- [What you will do] Return precisely the opening lines of the listing below, ending with the line that contains "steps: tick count".

- [Information provided]
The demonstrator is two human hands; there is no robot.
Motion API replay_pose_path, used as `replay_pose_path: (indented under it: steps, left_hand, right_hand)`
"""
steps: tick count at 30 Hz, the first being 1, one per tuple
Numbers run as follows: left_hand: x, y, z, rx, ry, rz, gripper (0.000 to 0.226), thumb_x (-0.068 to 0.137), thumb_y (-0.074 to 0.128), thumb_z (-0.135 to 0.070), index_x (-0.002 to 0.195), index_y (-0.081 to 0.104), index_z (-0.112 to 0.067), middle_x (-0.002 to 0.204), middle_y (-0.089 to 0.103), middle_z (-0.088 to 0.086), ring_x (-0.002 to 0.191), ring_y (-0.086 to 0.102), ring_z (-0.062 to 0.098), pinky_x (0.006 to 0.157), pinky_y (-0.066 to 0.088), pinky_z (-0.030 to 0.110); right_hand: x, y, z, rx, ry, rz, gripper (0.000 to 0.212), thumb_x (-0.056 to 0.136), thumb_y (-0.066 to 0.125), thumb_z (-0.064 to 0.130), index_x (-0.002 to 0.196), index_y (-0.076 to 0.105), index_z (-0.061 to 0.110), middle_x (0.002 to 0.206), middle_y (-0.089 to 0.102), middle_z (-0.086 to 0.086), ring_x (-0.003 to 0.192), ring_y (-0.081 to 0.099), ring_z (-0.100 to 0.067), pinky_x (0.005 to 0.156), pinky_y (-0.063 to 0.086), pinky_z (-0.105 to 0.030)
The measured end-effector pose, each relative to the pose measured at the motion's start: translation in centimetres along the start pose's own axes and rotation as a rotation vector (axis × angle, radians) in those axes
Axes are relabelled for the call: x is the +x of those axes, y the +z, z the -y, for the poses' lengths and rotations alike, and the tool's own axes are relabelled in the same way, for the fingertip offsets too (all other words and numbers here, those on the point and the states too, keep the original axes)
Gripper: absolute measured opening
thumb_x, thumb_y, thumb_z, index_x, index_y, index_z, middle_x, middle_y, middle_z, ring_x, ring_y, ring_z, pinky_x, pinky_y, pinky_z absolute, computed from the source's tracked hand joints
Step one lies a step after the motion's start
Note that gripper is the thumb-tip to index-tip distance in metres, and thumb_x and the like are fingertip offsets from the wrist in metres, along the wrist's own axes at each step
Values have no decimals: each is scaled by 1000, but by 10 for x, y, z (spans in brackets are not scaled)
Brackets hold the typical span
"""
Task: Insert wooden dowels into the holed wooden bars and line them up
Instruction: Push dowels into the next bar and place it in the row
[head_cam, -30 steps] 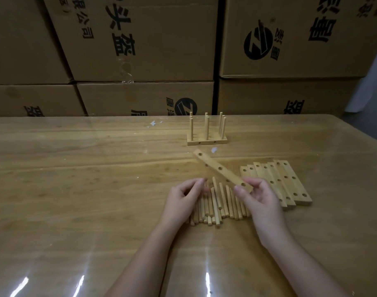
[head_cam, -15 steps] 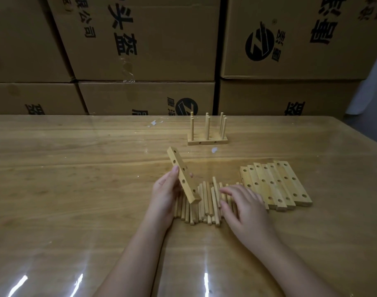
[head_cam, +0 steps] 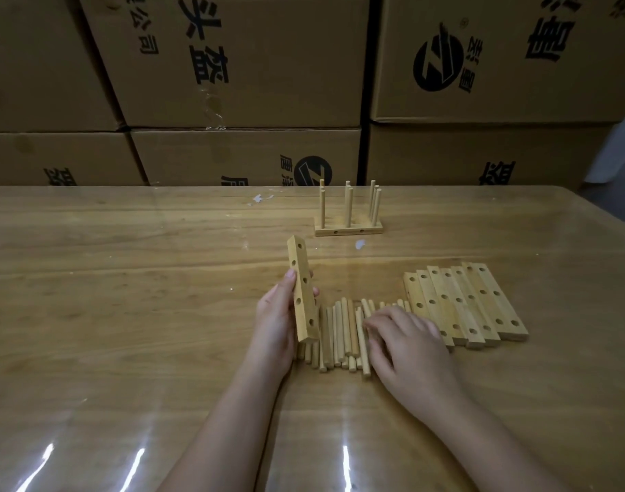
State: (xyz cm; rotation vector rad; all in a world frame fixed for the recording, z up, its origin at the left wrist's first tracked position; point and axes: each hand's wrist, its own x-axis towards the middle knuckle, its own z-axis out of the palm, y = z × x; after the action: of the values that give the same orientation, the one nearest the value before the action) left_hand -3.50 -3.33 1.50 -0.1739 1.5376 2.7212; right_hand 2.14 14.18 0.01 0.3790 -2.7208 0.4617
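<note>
On my feed the loose dowels (head_cam: 339, 332) lie side by side in a pile on the table (head_cam: 126, 278), and I place everything else from that pile. At its left edge the left hand (head_cam: 275, 324) grips a holed bar (head_cam: 303, 289), fingers curled round it. The bar stands nearly on end, its lower end over the pile and its holes facing right. The right hand (head_cam: 407, 346) rests palm-down on the pile's right part, fingers fairly flat. I cannot tell whether it has a dowel pinched. Just right of the pile lies a row of flat bars (head_cam: 467, 307). Beyond the pile stands a finished base (head_cam: 348, 229) with upright dowels, and cardboard boxes (head_cam: 233, 65) are stacked further back.
</note>
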Motion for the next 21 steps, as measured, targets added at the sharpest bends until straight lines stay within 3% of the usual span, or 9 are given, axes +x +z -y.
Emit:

- [Solution to this task]
The demonstrator is two human hands; there is no robot.
Motion API replay_pose_path, used as `replay_pose_path: (indented under it: steps, left_hand, right_hand)`
"""
steps: tick count at 30 Hz, the first being 1, one per tuple

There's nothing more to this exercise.